* _PROMPT_: Search the material below for the string "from" and list each line that holds it.

(PROVIDED MATERIAL)

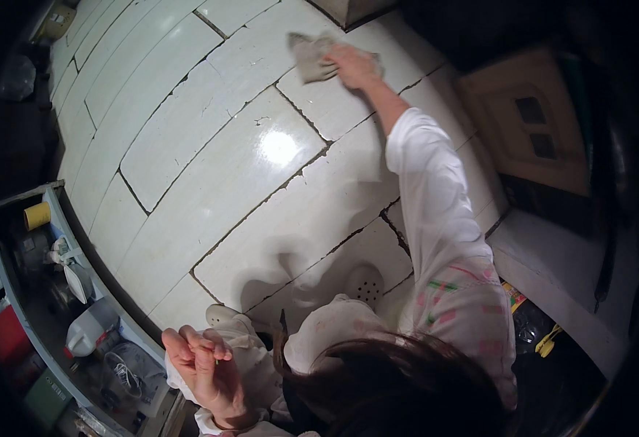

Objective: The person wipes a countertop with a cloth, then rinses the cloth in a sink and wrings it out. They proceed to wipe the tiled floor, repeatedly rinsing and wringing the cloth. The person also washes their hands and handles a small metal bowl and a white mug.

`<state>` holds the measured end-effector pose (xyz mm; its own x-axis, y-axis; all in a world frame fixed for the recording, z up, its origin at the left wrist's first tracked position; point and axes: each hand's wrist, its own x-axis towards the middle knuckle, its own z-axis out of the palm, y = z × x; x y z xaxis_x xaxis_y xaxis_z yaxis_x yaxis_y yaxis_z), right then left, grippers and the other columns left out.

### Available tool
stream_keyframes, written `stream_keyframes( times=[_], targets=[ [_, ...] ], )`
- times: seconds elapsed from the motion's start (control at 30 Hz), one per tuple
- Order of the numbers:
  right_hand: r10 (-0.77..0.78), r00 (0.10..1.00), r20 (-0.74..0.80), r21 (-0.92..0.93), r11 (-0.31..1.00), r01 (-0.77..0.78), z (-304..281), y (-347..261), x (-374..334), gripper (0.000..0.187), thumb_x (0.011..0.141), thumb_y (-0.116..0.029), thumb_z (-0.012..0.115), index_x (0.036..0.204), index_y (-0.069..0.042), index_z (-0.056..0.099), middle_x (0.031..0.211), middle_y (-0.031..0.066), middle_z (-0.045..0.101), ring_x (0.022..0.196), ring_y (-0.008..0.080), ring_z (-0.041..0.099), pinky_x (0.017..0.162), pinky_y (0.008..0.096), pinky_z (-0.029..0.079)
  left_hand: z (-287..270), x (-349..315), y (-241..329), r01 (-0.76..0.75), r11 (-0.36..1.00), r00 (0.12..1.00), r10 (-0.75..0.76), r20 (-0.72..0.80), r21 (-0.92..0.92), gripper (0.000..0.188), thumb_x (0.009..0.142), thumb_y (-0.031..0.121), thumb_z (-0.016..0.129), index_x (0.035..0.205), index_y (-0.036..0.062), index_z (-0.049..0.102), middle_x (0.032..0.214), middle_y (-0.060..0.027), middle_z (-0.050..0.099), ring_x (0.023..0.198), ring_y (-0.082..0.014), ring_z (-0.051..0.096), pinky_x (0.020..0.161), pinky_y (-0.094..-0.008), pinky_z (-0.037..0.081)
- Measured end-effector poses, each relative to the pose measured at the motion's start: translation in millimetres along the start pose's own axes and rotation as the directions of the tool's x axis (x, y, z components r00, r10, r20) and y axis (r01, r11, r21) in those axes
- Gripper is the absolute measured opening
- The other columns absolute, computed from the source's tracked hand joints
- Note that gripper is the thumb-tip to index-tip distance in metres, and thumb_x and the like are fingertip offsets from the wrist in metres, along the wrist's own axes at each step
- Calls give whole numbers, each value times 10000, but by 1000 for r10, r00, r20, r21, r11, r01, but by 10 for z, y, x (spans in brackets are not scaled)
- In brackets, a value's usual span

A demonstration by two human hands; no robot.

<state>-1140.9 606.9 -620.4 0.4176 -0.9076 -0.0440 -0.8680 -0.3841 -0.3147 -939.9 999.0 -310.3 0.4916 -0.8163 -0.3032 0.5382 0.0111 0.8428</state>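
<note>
My right arm, in a white sleeve, stretches out to the far side of the white tiled floor (210, 189). At its end my right hand (356, 67) presses down on a crumpled grey-beige cloth (311, 60), its fingers over the cloth. The hand and cloth are slightly blurred. My left hand (206, 371) is raised near my body at the lower left, its fingers curled in, with nothing visible in them. Below me the toe of a pale clog (365, 284) with holes shows, and part of another (221, 315).
At the left, a blue-edged shelf (101, 280) holds a white jug (90, 329), a yellow cup-like item (37, 216) and clutter. A cardboard box (527, 109) stands at the right. Black bags (529, 328) lie lower right. A box-like corner (349, 11) borders the floor near the cloth.
</note>
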Motion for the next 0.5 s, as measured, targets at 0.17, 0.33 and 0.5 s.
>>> stream_keyframes(
  times=[0.17,0.33,0.5],
  targets=[
    [18,996,-84,-39,999,-21,24,446,-99,401,787,-158,437,1176,-258,444,1271,-28,392,1176,204,352,869,543,312,68,54,-31,45,992,999,-42,-31,118,263,788,20,581,802,86,326,786,-39,449,645,-113,457,584,-183,432],
    [74,987,-141,80,995,-63,311,-56,-705,368,780,-157,467,1134,-249,498,1271,24,383,1176,247,329,888,528,261,88,97,-12,24,989,1000,-27,12,148,270,786,19,582,804,92,323,780,-36,450,640,-111,452,578,-189,418],
    [-13,994,-107,132,991,27,521,-1012,-1702,402,746,-94,492,1122,-236,517,1208,58,431,1125,252,380,877,502,295,122,69,-59,34,987,998,-41,39,157,289,773,35,602,780,94,319,742,-37,451,612,-123,461,569,-211,419]
  ],
)
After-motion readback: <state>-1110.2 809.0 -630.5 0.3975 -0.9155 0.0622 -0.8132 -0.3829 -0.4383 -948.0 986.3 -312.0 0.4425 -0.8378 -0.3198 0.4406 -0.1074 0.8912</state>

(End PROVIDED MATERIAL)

* _FINISHED EXERCISE_:
- times: seconds elapsed from the motion's start (control at 30 Hz), one per tuple
- The other columns absolute, computed from the source's tracked hand joints
- Note that gripper is the thumb-tip to index-tip distance in metres, and thumb_x and the like are fingertip offsets from the wrist in metres, along the wrist's own axes at each step

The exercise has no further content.